HPC C# Algorithms HPC DFS HPC Algorithms

Recursive DFS: 2 BILLION Stack Frames Deep, BEATING Iterative!

I started stripping away List<int>. Generics. Foreach loops. Then suddenly a latch was triggered and it started free falling—the depth grew vastly deeper and went faster.

By Robert Long | January 10, 2026

In Part 1, we hit 30 million recursive calls using HPC techniques—struct-based nodes, integer indices, and bool[] for visited tracking. I thought that was the limit. Then I started stripping away more: the List<int>, the generic type parameter, the foreach loop.
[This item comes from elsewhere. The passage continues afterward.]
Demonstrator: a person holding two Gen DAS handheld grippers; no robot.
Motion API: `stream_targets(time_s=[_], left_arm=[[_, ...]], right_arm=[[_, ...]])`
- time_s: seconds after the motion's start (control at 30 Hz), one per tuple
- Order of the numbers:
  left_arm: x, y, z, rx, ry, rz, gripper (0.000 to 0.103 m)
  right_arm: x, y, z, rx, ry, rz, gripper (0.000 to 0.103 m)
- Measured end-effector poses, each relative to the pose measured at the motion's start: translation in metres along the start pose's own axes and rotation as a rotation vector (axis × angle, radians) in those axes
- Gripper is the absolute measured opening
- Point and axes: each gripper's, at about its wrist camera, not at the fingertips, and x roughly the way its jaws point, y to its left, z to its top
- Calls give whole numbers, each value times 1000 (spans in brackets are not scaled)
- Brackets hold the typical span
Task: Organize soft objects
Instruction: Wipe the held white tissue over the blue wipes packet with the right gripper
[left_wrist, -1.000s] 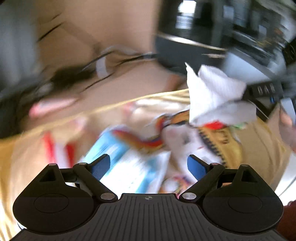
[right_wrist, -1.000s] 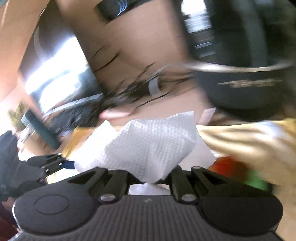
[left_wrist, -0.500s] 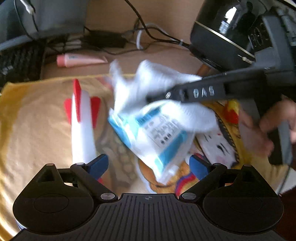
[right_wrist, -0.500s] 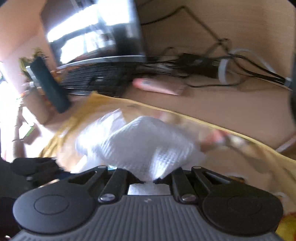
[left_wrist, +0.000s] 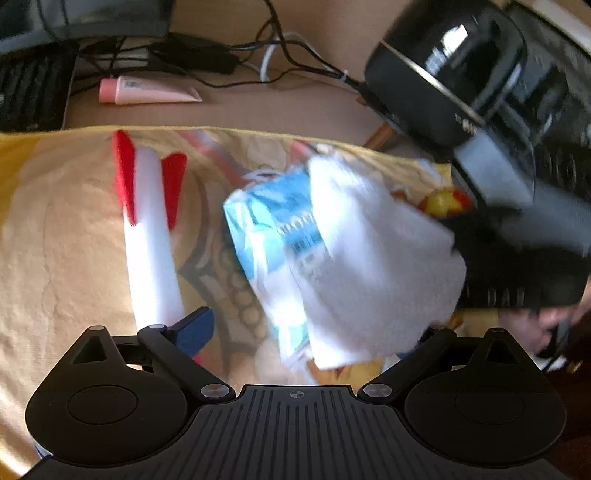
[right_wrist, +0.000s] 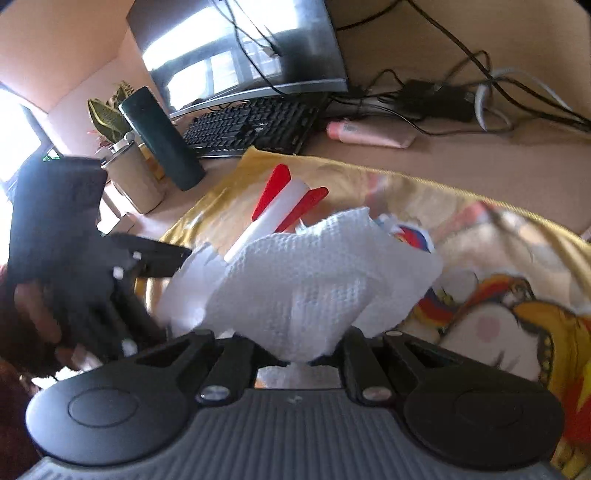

Eventually we made a single change that ended up causing us to suddenly hit a depth of 2 billion and speed up by 24x.


The Problem with Our Previous Implementation

Here's the HPC implementation from Part 1 that achieved 30 million depth:

// HPC DFS Recursive v1: 30 million depth (from Part 1)
public struct Node<T>
{
    public T Value;
    public List<int> Neighbors;  // ← Hidden allocation
}

public static void Dfs(
    this Node<int>[] nodes,
    int currentIndex,
    bool[] visited)
{
    if (currentIndex < 0 || currentIndex >= nodes.Length)
        return;
    if (visited[currentIndex])
        return;

    visited[currentIndex] = true;

    foreach (var neighborIndex in nodes[currentIndex].Neighbors)  // ← Enumerator overhead
        nodes.Dfs(neighborIndex, visited);
}

I optimized it to this:

// 8 bytes per node (two 4-byte ints)
public struct NodeLinear
{
    public int Value;
    public int NextIndex;  // -1 = no neighbor
}

public static int DfsRecursiveLinear(
    this NodeLinear[] nodes,
    int index,
    bool[] visited)
{
    // Unsigned comparison trick: handles negative AND overflow in one check
    if ((uint)index >= (uint)nodes.Length || visited[index])
        return 0;

    visited[index] = true;

    int next = nodes[index].NextIndex;
    if (next >= 0)
        return nodes.DfsRecursiveLinear(next, visited) + 1;  // ← count visited nodes
    return 1;
}

What We Stripped: Before vs After

Component Part 1 (30M) Part 2 (2B) Impact
Node type Node<T> (generic) NodeLinear (concrete) No JIT specialization overhead
Neighbors List<int> (heap reference) int NextIndex (inline) No heap pointer, no indirection
Node size ~24+ bytes 8 bytes 3x smaller, better cache
Iteration foreach (enumerator) if (next >= 0) No MoveNext/Current calls
Bounds check i < 0 || i >= len (uint)i >= (uint)len Single comparison vs two
The Unsigned Comparison Trick (AI-suggested)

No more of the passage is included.